▶ [DATA BLOCK]:
- - -

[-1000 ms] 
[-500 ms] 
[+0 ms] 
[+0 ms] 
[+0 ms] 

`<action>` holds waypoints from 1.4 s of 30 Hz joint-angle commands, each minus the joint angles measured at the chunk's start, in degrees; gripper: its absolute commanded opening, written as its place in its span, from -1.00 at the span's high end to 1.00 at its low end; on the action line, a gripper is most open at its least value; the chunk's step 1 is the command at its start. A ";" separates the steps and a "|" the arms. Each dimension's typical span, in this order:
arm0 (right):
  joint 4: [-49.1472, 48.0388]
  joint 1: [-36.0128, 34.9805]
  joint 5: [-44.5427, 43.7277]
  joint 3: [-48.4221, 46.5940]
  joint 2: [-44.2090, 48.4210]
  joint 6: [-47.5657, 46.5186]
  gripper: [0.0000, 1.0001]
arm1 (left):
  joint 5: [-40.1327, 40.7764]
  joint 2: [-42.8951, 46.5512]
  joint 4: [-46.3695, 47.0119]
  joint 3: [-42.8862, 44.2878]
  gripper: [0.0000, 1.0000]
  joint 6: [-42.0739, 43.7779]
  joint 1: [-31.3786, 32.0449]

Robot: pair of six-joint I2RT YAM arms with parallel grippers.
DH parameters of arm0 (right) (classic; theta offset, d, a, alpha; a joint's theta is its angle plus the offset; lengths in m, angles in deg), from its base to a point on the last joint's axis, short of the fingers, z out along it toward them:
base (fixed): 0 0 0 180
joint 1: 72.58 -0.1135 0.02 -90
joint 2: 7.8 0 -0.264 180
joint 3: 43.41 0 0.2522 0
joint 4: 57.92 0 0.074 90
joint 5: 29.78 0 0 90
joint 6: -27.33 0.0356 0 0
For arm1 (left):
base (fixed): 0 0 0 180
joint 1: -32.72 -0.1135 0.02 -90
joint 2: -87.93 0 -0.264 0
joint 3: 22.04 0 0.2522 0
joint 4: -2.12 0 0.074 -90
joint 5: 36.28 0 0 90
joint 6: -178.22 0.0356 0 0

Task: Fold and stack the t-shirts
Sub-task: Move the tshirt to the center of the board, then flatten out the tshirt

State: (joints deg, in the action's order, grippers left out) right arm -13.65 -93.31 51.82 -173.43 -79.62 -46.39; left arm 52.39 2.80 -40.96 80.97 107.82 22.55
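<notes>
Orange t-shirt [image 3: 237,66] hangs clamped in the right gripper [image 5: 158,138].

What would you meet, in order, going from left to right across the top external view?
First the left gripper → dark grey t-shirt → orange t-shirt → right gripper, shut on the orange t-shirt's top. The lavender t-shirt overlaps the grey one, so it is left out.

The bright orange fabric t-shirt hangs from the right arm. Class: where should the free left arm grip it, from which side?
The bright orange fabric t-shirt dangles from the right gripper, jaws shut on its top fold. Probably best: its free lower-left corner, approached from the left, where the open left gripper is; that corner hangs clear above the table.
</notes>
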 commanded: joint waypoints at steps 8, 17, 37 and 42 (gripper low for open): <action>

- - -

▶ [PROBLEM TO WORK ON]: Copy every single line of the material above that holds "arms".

▶ [REPLY TO THE EXERCISE]:
`<action>` holds waypoints from 1.4 s of 30 Hz joint-angle commands, each minus the joint angles measured at the chunk's start, in degrees; gripper: its absolute commanded opening, written as its place in its span, from -1.00 at the span's high end to 1.00 at its low end; on the action line, a gripper is most open at its least value; the chunk's step 1 is the command at its start. A ";" separates the steps and a "|" the arms. Each dimension's typical span, in this order:
Robot: pair of six-joint I2RT YAM arms with parallel grippers.

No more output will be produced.